Exercise details
Reply with the data below, repeated exactly in full.

= Beginning of Section =

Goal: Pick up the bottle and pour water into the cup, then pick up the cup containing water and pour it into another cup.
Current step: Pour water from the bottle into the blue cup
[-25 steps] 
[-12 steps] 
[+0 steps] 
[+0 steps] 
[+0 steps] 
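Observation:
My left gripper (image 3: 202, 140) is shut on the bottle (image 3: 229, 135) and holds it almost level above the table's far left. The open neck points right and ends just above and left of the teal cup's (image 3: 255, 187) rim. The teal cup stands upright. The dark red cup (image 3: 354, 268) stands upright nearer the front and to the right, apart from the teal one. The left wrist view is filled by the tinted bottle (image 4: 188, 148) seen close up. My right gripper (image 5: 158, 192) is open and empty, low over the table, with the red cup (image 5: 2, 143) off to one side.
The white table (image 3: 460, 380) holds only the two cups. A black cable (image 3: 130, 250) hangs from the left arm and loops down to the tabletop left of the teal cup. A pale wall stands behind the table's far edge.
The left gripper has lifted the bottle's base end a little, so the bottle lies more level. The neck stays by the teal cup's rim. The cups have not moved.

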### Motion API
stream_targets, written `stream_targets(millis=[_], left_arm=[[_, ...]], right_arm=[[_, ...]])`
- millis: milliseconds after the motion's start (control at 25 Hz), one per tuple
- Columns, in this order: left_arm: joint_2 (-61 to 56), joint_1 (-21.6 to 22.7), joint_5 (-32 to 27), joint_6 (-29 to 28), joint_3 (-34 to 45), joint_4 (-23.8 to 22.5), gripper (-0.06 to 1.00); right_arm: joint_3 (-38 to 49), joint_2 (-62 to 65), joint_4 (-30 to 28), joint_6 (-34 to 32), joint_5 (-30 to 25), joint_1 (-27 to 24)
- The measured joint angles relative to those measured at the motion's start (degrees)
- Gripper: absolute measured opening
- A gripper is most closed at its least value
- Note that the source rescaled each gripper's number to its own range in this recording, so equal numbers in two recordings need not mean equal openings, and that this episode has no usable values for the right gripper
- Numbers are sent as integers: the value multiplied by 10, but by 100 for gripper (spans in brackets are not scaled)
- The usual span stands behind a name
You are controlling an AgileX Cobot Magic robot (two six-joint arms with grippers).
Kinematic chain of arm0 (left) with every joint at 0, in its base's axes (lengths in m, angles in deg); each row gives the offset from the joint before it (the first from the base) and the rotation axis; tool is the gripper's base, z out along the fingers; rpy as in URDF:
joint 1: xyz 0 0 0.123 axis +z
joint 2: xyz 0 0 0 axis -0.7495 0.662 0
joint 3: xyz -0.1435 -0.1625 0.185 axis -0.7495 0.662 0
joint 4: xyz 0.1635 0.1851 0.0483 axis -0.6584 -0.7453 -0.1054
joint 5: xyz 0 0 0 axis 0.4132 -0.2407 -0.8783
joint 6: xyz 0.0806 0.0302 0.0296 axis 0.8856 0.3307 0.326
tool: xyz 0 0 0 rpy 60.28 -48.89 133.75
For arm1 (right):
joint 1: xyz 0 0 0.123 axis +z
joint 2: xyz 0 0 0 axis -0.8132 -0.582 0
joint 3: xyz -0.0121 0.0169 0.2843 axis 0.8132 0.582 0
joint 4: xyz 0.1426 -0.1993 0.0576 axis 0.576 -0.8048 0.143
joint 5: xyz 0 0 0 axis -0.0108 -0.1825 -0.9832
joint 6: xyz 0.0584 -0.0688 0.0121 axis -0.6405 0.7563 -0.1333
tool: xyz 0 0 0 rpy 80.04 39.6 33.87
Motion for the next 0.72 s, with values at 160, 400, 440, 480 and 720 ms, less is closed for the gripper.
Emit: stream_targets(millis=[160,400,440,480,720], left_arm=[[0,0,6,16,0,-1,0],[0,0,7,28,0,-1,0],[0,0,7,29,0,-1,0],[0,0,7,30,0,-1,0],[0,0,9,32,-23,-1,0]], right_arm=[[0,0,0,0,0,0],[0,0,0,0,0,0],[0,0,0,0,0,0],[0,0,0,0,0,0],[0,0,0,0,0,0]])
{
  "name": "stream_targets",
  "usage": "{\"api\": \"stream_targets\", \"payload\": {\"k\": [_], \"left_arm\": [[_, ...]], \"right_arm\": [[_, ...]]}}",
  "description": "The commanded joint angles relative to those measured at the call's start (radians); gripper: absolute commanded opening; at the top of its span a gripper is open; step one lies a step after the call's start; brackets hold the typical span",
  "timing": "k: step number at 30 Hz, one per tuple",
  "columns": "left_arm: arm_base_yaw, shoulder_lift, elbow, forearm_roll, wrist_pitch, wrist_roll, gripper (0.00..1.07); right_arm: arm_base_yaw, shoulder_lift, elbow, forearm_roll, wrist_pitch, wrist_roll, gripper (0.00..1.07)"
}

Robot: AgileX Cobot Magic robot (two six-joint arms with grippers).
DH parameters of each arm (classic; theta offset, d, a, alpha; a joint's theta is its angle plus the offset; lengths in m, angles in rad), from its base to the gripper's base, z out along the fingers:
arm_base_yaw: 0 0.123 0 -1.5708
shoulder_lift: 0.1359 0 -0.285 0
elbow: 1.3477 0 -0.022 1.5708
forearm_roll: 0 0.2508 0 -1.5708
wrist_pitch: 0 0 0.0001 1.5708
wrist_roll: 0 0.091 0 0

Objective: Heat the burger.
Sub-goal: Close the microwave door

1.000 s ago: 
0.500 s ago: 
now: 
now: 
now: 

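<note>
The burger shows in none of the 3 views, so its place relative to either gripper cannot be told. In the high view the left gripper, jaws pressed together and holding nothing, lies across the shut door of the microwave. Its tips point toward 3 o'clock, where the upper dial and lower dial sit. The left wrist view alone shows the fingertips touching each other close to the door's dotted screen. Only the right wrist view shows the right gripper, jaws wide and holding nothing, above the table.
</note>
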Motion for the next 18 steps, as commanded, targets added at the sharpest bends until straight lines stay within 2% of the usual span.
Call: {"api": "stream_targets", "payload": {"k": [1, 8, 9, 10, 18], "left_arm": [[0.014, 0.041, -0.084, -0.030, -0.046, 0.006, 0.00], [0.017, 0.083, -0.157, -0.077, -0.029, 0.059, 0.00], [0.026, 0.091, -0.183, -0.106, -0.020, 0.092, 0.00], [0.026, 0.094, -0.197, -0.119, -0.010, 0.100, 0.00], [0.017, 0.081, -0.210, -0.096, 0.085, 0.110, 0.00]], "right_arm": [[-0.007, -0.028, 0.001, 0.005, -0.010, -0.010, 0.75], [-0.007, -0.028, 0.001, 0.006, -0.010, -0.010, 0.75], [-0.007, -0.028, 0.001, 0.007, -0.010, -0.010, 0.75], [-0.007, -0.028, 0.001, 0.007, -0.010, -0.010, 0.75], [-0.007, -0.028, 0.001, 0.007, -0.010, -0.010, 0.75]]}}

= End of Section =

Your solution
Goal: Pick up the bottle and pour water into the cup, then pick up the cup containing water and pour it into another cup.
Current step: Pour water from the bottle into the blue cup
[-25 steps] 
[-12 steps] 
[+0 steps] 
[+0 steps] 
[+0 steps] 
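Observation:
My left gripper (image 3: 202, 140) is shut on the bottle (image 3: 229, 135) and holds it almost level above the table's far left. The open neck points right and ends just above and left of the teal cup's (image 3: 255, 187) rim. The teal cup stands upright. The dark red cup (image 3: 354, 268) stands upright nearer the front and to the right, apart from the teal one. The left wrist view is filled by the tinted bottle (image 4: 188, 148) seen close up. My right gripper (image 5: 158, 192) is open and empty, low over the table, with the red cup (image 5: 2, 143) off to one side.
The white table (image 3: 460, 380) holds only the two cups. A black cable (image 3: 130, 250) hangs from the left arm and loops down to the tabletop left of the teal cup. A pale wall stands behind the table's far edge.
The left gripper has lifted the bottle's base end a little, so the bottle lies more level. The neck stays by the teal cup's rim. The cups have not moved.
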
### Motion API
stream_targets, written `stream_targets(millis=[_], left_arm=[[_, ...]], right_arm=[[_, ...]])`
- millis: milliseconds after the motion's start (control at 25 Hz), one per tuple
- Columns, in this order: left_arm: joint_2 (-61 to 56), joint_1 (-21.6 to 22.7), joint_5 (-32 to 27), joint_6 (-29 to 28), joint_3 (-34 to 45), joint_4 (-23.8 to 22.5), gripper (-0.06 to 1.00); right_arm: joint_3 (-38 to 49), joint_2 (-62 to 65), joint_4 (-30 to 28), joint_6 (-34 to 32), joint_5 (-30 to 25), joint_1 (-27 to 24)
- The measured joint angles relative to those measured at the motion's start (degrees)
- Gripper: absolute measured opening
- A gripper is most closed at its least value
- Note that the source rescaled each gripper's number to its own range in this recording, so equal numbers in two recordings need not mean equal openings, and that this episode has no usable values for the right gripper
- Numbers are sent as integers: the value multiplied by 10, but by 100 for gripper (spans in brackets are not scaled)
- The usual span stands behind a name
You are controlling an AgileX Cobot Magic robot (two six-joint arms with grippers).
Kinematic chain of arm0 (left) with every joint at 0, in its base's axes (lengths in m, angles in deg); each row gives the offset from the joint before it (the first from the base) and the rotation axis; tool is the gripper's base, z out along the fingers; rpy as in URDF:
joint 1: xyz 0 0 0.123 axis +z
joint 2: xyz 0 0 0 axis -0.7495 0.662 0
joint 3: xyz -0.1435 -0.1625 0.185 axis -0.7495 0.662 0
joint 4: xyz 0.1635 0.1851 0.0483 axis -0.6584 -0.7453 -0.1054
joint 5: xyz 0 0 0 axis 0.4132 -0.2407 -0.8783
joint 6: xyz 0.0806 0.0302 0.0296 axis 0.8856 0.3307 0.326
tool: xyz 0 0 0 rpy 60.28 -48.89 133.75
For arm1 (right):
joint 1: xyz 0 0 0.123 axis +z
joint 2: xyz 0 0 0 axis -0.8132 -0.582 0
joint 3: xyz -0.0121 0.0169 0.2843 axis 0.8132 0.582 0
joint 4: xyz 0.1426 -0.1993 0.0576 axis 0.576 -0.8048 0.143
joint 5: xyz 0 0 0 axis -0.0108 -0.1825 -0.9832
joint 6: xyz 0.0584 -0.0688 0.0121 axis -0.6405 0.7563 -0.1333
tool: xyz 0 0 0 rpy 80.04 39.6 33.87
Motion for the next 0.72 s, with values at 160, 400, 440, 480 and 720 ms, less is closed for the gripper.
Emit: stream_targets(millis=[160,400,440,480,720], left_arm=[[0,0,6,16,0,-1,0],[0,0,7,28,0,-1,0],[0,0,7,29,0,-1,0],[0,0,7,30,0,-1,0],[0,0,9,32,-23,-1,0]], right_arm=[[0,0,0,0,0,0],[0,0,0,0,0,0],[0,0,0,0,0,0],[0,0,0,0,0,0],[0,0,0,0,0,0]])
{
  "name": "stream_targets",
  "usage": "{\"api\": \"stream_targets\", \"payload\": {\"k\": [_], \"left_arm\": [[_, ...]], \"right_arm\": [[_, ...]]}}",
  "description": "The commanded joint angles relative to those measured at the call's start (radians); gripper: absolute commanded opening; at the top of its span a gripper is open; step one lies a step after the call's start; brackets hold the typical span",
  "timing": "k: step number at 30 Hz, one per tuple",
  "columns": "left_arm: arm_base_yaw, shoulder_lift, elbow, forearm_roll, wrist_pitch, wrist_roll, gripper (0.00..1.07); right_arm: arm_base_yaw, shoulder_lift, elbow, forearm_roll, wrist_pitch, wrist_roll, gripper (0.00..1.07)"
}

Robot: AgileX Cobot Magic robot (two six-joint arms with grippers).
DH parameters of each arm (classic; theta offset, d, a, alpha; a joint's theta is its angle plus the offset; lengths in m, angles in rad), from its base to the gripper's base, z out along the fingers:
arm_base_yaw: 0 0.123 0 -1.5708
shoulder_lift: 0.1359 0 -0.285 0
elbow: 1.3477 0 -0.022 1.5708
forearm_roll: 0 0.2508 0 -1.5708
wrist_pitch: 0 0 0.0001 1.5708
wrist_roll: 0 0.091 0 0

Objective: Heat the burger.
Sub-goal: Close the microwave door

1.000 s ago: 
0.500 s ago: 
now: 
now: 
now: 

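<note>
The burger shows in none of the 3 views, so its place relative to either gripper cannot be told. In the high view the left gripper, jaws pressed together and holding nothing, lies across the shut door of the microwave. Its tips point toward 3 o'clock, where the upper dial and lower dial sit. The left wrist view alone shows the fingertips touching each other close to the door's dotted screen. Only the right wrist view shows the right gripper, jaws wide and holding nothing, above the table.
</note>
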Motion for the next 18 steps, as commanded, targets added at the sharpest bends until straight lines stay within 2% of the usual span.
Call: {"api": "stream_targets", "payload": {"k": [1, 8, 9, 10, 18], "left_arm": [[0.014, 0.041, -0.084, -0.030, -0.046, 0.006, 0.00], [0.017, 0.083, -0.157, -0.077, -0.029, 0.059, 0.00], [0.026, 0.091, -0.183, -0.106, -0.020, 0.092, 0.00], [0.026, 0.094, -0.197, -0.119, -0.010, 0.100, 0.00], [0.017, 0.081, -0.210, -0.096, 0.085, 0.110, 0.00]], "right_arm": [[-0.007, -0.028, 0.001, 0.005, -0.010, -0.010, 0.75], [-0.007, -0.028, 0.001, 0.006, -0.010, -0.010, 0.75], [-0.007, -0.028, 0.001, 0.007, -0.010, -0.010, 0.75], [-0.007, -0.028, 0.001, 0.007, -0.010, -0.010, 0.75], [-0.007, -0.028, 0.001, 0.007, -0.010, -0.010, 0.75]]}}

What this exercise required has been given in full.